What is needed:
Set the listing down once more, exactly as given.

___ Data below ___

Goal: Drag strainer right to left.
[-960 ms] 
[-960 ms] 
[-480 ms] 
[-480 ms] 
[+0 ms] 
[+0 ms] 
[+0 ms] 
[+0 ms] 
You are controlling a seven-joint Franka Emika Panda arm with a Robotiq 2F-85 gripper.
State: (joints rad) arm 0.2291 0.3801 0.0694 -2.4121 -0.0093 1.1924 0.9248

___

Expected answer:
Goal: Drag strainer right to left.
[-960 ms] 
[-960 ms] 
[-480 ms] 
[-480 ms] 
[+0 ms] 
[+0 ms] 
[+0 ms] 
[+0 ms] 
You are controlling a seven-joint Franka Emika Panda arm with a Robotiq 2F-85 gripper.
State: (joints rad) arm 0.2291 0.3801 0.0694 -2.4121 -0.0093 1.1924 0.9248

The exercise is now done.